-------- INFORMATION GIVEN --------

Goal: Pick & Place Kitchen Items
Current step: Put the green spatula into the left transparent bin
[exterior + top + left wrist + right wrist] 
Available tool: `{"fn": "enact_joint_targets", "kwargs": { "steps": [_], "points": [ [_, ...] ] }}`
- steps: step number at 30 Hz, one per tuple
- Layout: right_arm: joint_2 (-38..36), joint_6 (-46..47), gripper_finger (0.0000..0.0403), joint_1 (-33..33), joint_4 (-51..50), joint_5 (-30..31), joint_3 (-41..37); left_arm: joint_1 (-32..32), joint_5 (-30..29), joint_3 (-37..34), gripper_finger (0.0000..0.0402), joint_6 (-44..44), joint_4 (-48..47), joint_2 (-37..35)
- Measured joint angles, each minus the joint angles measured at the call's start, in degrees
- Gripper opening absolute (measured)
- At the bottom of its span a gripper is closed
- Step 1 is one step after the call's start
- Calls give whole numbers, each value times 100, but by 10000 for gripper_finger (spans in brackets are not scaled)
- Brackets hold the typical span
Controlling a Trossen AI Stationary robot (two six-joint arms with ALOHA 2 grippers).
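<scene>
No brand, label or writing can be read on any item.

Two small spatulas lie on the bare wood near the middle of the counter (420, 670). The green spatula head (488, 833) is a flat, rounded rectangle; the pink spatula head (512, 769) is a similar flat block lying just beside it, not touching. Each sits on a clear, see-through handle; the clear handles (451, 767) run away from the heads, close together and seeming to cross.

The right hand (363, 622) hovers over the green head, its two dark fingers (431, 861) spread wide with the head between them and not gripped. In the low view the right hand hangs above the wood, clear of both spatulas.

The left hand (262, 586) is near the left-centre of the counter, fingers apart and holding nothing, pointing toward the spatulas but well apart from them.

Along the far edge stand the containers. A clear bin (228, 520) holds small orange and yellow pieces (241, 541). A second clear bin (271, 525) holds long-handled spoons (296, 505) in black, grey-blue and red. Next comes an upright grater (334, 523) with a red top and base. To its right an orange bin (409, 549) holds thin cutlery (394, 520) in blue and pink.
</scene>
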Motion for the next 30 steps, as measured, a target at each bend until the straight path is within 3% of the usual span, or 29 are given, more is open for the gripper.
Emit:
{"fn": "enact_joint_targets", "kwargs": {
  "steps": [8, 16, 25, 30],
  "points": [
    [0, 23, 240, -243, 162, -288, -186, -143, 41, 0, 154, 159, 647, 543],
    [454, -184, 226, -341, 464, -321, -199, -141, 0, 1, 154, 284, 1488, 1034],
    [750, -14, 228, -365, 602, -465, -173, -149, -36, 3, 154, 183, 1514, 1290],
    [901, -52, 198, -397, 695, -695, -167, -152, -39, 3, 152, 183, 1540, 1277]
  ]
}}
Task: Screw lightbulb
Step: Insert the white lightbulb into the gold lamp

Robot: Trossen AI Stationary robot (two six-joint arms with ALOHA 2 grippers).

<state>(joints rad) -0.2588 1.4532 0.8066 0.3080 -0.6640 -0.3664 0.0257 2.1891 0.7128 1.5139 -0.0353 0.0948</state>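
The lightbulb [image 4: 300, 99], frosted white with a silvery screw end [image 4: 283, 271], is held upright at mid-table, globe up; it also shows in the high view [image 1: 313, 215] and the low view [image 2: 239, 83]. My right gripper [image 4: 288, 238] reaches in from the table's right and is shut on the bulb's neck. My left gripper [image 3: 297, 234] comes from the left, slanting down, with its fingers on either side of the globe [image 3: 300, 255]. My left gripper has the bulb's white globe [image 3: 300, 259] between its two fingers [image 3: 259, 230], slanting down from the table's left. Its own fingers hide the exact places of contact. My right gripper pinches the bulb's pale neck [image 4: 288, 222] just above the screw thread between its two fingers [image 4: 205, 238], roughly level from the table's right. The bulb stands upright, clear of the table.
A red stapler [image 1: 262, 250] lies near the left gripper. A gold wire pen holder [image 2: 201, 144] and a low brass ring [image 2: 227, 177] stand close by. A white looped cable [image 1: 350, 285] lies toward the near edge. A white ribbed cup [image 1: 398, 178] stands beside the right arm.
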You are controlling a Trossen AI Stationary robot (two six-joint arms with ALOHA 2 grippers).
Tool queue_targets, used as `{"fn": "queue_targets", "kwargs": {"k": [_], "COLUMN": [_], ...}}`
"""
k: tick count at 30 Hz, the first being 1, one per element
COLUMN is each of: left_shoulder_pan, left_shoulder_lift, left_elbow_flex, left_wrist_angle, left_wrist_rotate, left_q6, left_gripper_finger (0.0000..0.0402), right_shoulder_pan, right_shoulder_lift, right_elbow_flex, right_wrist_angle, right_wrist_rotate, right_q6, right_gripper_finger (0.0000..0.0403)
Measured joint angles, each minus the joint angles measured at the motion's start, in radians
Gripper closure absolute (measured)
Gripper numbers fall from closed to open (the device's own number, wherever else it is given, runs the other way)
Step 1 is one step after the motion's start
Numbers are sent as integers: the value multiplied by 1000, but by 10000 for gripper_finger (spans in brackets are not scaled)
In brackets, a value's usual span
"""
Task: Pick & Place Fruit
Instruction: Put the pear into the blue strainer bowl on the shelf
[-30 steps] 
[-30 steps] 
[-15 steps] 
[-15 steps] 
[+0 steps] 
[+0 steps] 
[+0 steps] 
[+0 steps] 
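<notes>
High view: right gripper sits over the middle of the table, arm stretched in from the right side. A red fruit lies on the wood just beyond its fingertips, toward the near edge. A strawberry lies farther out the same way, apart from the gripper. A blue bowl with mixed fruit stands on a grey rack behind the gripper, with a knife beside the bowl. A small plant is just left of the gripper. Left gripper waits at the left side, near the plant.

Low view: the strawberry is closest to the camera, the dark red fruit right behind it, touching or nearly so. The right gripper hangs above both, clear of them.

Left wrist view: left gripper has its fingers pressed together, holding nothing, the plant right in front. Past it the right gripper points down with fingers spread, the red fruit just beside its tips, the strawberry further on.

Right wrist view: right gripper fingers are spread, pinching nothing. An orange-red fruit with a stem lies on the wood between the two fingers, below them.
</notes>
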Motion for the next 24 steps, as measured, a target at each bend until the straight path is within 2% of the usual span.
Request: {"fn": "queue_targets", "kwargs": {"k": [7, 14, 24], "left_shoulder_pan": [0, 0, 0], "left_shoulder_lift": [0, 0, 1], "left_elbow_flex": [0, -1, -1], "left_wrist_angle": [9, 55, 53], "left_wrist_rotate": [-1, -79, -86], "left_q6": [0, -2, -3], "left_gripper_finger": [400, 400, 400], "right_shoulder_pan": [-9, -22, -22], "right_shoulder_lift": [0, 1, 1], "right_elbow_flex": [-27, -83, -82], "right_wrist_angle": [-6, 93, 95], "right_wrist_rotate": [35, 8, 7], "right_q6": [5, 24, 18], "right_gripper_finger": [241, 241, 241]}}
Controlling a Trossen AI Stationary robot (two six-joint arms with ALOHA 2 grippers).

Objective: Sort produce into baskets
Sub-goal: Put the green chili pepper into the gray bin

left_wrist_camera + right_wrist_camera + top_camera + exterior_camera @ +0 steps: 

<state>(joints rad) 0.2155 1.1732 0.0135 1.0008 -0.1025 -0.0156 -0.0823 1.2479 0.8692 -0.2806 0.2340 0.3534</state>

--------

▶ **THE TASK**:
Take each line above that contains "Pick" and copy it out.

▶ **ANSWER TO THIS TASK**:
Goal: Pick & Place Kitchen Items
Task: Pick & Place Fruit

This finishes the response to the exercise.